# Work instructions
Restate the whole of the data verbatim, omitting nothing.
[[ Source data open ]]
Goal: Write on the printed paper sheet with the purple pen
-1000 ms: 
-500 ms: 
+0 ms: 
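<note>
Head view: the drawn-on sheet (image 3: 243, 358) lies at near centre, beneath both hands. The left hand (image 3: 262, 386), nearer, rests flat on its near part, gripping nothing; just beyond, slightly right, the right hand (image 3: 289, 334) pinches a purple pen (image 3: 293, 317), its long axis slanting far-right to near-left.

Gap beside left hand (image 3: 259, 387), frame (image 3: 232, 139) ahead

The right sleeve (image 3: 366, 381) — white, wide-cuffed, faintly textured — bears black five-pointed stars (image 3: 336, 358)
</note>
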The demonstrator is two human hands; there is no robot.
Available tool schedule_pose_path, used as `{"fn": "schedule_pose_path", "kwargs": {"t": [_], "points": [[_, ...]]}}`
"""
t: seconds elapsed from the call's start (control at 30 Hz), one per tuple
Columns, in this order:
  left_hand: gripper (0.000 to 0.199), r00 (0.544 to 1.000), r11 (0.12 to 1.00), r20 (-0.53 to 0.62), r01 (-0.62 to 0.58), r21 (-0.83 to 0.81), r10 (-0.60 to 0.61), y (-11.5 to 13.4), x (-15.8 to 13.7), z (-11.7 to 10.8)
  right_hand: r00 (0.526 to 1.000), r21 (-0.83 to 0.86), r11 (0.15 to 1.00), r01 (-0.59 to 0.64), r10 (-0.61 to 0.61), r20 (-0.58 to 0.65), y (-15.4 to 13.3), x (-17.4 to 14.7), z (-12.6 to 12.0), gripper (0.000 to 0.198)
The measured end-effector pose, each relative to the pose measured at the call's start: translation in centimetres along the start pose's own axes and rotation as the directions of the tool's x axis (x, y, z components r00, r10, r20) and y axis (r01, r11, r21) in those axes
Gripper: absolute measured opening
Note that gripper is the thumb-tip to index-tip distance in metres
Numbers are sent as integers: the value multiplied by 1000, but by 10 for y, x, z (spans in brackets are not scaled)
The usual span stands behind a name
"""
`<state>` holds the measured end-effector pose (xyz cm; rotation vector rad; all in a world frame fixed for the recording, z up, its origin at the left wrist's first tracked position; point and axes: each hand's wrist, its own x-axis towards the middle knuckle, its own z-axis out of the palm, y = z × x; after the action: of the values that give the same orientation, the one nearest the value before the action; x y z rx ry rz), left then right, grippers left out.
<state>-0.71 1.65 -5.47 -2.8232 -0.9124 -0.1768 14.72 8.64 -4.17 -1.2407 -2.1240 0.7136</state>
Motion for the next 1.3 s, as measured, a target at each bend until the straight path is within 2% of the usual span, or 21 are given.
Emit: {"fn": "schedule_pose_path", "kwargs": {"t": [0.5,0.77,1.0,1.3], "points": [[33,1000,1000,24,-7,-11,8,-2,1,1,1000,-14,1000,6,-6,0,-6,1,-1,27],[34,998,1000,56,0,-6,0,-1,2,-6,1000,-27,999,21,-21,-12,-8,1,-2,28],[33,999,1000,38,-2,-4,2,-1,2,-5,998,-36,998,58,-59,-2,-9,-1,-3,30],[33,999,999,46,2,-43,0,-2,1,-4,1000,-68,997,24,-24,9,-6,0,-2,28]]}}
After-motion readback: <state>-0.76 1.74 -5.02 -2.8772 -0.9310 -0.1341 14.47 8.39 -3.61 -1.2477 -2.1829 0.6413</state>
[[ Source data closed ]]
# Finished exercise
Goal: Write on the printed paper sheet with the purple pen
-1000 ms: 
-500 ms: 
+0 ms: 
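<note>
Head view: the drawn-on sheet (image 3: 243, 358) lies at near centre, beneath both hands. The left hand (image 3: 262, 386), nearer, rests flat on its near part, gripping nothing; just beyond, slightly right, the right hand (image 3: 289, 334) pinches a purple pen (image 3: 293, 317), its long axis slanting far-right to near-left.

Gap beside left hand (image 3: 259, 387), frame (image 3: 232, 139) ahead

The right sleeve (image 3: 366, 381) — white, wide-cuffed, faintly textured — bears black five-pointed stars (image 3: 336, 358)
</note>
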The demonstrator is two human hands; there is no robot.
Available tool schedule_pose_path, used as `{"fn": "schedule_pose_path", "kwargs": {"t": [_], "points": [[_, ...]]}}`
"""
t: seconds elapsed from the call's start (control at 30 Hz), one per tuple
Columns, in this order:
  left_hand: gripper (0.000 to 0.199), r00 (0.544 to 1.000), r11 (0.12 to 1.00), r20 (-0.53 to 0.62), r01 (-0.62 to 0.58), r21 (-0.83 to 0.81), r10 (-0.60 to 0.61), y (-11.5 to 13.4), x (-15.8 to 13.7), z (-11.7 to 10.8)
  right_hand: r00 (0.526 to 1.000), r21 (-0.83 to 0.86), r11 (0.15 to 1.00), r01 (-0.59 to 0.64), r10 (-0.61 to 0.61), r20 (-0.58 to 0.65), y (-15.4 to 13.3), x (-17.4 to 14.7), z (-12.6 to 12.0), gripper (0.000 to 0.198)
The measured end-effector pose, each relative to the pose measured at the call's start: translation in centimetres along the start pose's own axes and rotation as the directions of the tool's x axis (x, y, z components r00, r10, r20) and y axis (r01, r11, r21) in those axes
Gripper: absolute measured opening
Note that gripper is the thumb-tip to index-tip distance in metres
Numbers are sent as integers: the value multiplied by 1000, but by 10 for y, x, z (spans in brackets are not scaled)
The usual span stands behind a name
"""
`<state>` holds the measured end-effector pose (xyz cm; rotation vector rad; all in a world frame fixed for the recording, z up, its origin at the left wrist's first tracked position; point and axes: each hand's wrist, its own x-axis towards the middle knuckle, its own z-axis out of the palm, y = z × x; after the action: of the values that give the same orientation, the one nearest the value before the action; x y z rx ry rz), left then right, grippers left out.
<state>-0.71 1.65 -5.47 -2.8232 -0.9124 -0.1768 14.72 8.64 -4.17 -1.2407 -2.1240 0.7136</state>
Motion for the next 1.3 s, as measured, a target at each bend until the straight path is within 2% of the usual span, or 21 are given.
Emit: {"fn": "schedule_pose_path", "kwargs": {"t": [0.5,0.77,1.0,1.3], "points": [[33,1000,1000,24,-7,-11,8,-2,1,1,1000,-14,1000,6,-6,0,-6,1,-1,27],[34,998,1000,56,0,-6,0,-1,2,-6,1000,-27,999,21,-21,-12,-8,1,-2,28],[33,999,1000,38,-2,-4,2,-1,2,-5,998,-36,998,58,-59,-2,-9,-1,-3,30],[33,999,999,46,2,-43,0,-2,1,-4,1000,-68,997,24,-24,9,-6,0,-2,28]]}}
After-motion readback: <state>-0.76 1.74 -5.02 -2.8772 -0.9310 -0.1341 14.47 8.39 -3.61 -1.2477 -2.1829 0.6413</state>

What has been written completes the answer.